Fear of the diagnosis: Case study Elaine
Nobody likes going to the dentist. But for some people, the problems run deeper and form a phobia. The causes of dental phobia can be many and varied. This case study is of a patient whose dental phobia resulted from not understanding fully what certain treatments involved.
Elaine is a woman in her late forties who visited the dentist irregularly throughout her adult life. On her last visit, her dentist had recommended some adult orthodontic treatment to correct tooth movement. The scale of the treatment and the ballpark costs shocked Elaine, who decided that not knowing the extent of the treatment that she required would have been preferable. However, that initial conversation with her dentist meant that she suffered additional stress – she knew that she would have to go back to the dentist eventually, but she did not want to hear what he had to say.
Fear of "the diagnosis" - of finding out what or how much needs to be done and of not being able to cope with the news, is a very common fear. If you have avoided dentists for a long time, you may need a lot of treatment. But then again, you may not. You'll come across a lot of posts on discussion boards where people were pleasantly surprised at how little treatment they needed, even after a very long absence (sometimes several decades!). It used to be common that people needed fillings every time they went to the dentist, but things like fluoride toothpastes and fluoridated water supplies and drinks have led to a decrease in tooth decay in the general population. When you suffer with dental phobia, you tend to assume worst-case scenarios, which is often simply not the case.
The problem for Elaine now was that she didn’t want to go forward with the treatment and yet she couldn’t go back. The stress of the situation resulted in her developing a phobia about visiting the dentist again. She’d be given an insight into what the next diagnosis could be and she was now terrified of finding out any more information.
The second part of the problem is that, by refusing to revisit the dentist, the patient was excluding herself from any further information about the type of treatment required. Dentists sometimes forget because they use them every day, but phrases like ‘orthodontic work’ or the use of hi-tech brand names can be confusing and scary for patients.
The result was that Elaine exacerbated her condition by trying to find out more online. Of course, the internet can be a valuable resource (even though we say so ourselves), but it should not be a substitute for face-to-face consultations with your dentist. A quick search under ‘orthodontic treatment’ will reveal any number of visceral images. If you aren’t quite sure what you are searching for, it can potentially make thing much, much worse.

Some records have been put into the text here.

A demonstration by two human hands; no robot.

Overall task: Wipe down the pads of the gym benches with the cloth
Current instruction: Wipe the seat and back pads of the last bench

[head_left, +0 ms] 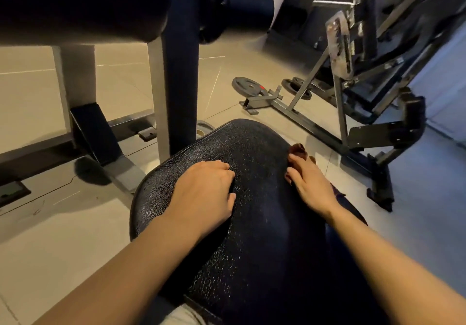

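Pressing my left hand (pixel 205 188) palm-down on the black seat pad (pixel 254 224), fingers loosely curled and holding nothing, my right hand (pixel 309 182) at the pad's right edge, fingers bunched over a brown cloth (pixel 298 149), weight plates (pixel 248 85) on the floor beyond

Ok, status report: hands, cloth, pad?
Left hand flat on black textured bench pad. Right hand holds dark brown cloth at pad's right edge. Nothing obstructing.
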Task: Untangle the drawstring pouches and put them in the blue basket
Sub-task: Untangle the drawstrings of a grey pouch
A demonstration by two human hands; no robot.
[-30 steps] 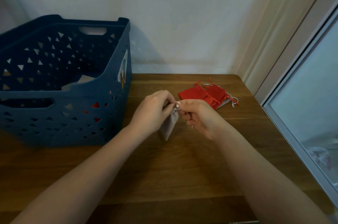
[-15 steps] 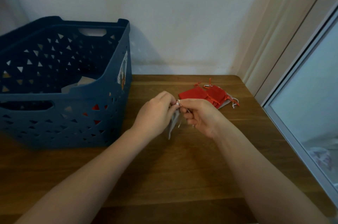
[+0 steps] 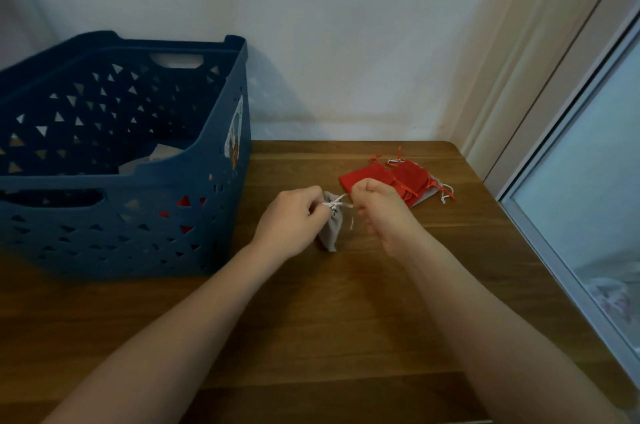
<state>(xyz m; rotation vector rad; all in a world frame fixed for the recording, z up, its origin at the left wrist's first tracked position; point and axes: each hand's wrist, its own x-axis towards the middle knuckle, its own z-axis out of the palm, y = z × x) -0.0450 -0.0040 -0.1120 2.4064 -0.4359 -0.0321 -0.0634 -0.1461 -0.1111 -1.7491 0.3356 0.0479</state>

Every type of treatment has extreme cases. But those cases are usually also very rare (part of the reason they are on the internet is simply because they are so remarkable). What is becoming clear is that Elaine’s phobia is not only a fear of the diagnosis – it is also stopping her from getting a proper, professional diagnosis.
Simply the thought of going back to the dentist was enough to make Elaine ill with fear. She would suffer from nausea, diarrhoea and sweating even before she had made an appointment. The more she thought about visiting the dentist, the worse she felt.
Her fear of the diagnosis was enhanced by her concern about other issues which surrounded the treatment. Googling orthodontic work suggested that it is lengthy treatment. Of course, this does not always have to be the case. However, the problem with a phobia is that a patient will only ever focus on the worst case scenario. If she dared to glance into the future, all Elaine could envisage was spending years of her adult like in awkward, uncomfortable and unsightly braces.
The worst case scenario idea applied to thinking about costs too. The more she worried about what might be wrong with her teeth, the more she worried about how much it would cost to put them right. The more she read about orthodontic work, the more she feared her future dental bill could run into thousands and thousands of pounds.
In this case, it is fairly clear what has caused the problem. Elaine has had a quick conversation with her dentist that has left her with too many unanswered questions. While her dentist probably mentioned orthodontic work and then thought no further about it for the rest of the day, Elaine finds it hard to think about anything else.
What’s the best way to tackle this type of phobia? Obviously, in a busy practice, it isn’t always easy for a dentist to know and understand every individual patient. However, most dentists will have a strategy for helping to manage patient expectations and for ensuring that they feel comfortable with any further treatment.
Of course, if the patient is too frightened to speak to their dentist about it, it is difficult to put this strategy into action!
The key for Elaine was being able to visit her dentist without worrying about making a decision there and then. Rather than simply mentioning orthodontics at the end of a check-up, she was able to spend a full consultation session with her dentist, discussing x-rays, treatments, costs and what further work might be needed in the future.
By knowing in advance what to expect, Elaine was able to accurately research the treatment, prepare questions and arrange her treatment in a way that suited her. In a more informal way, it also gave her the chance to get to know her dentist better (and vice versa). This means it is much easier for the dentist to understand the patient, respond to questions in the right way and to begin creating the right sort of patient experience.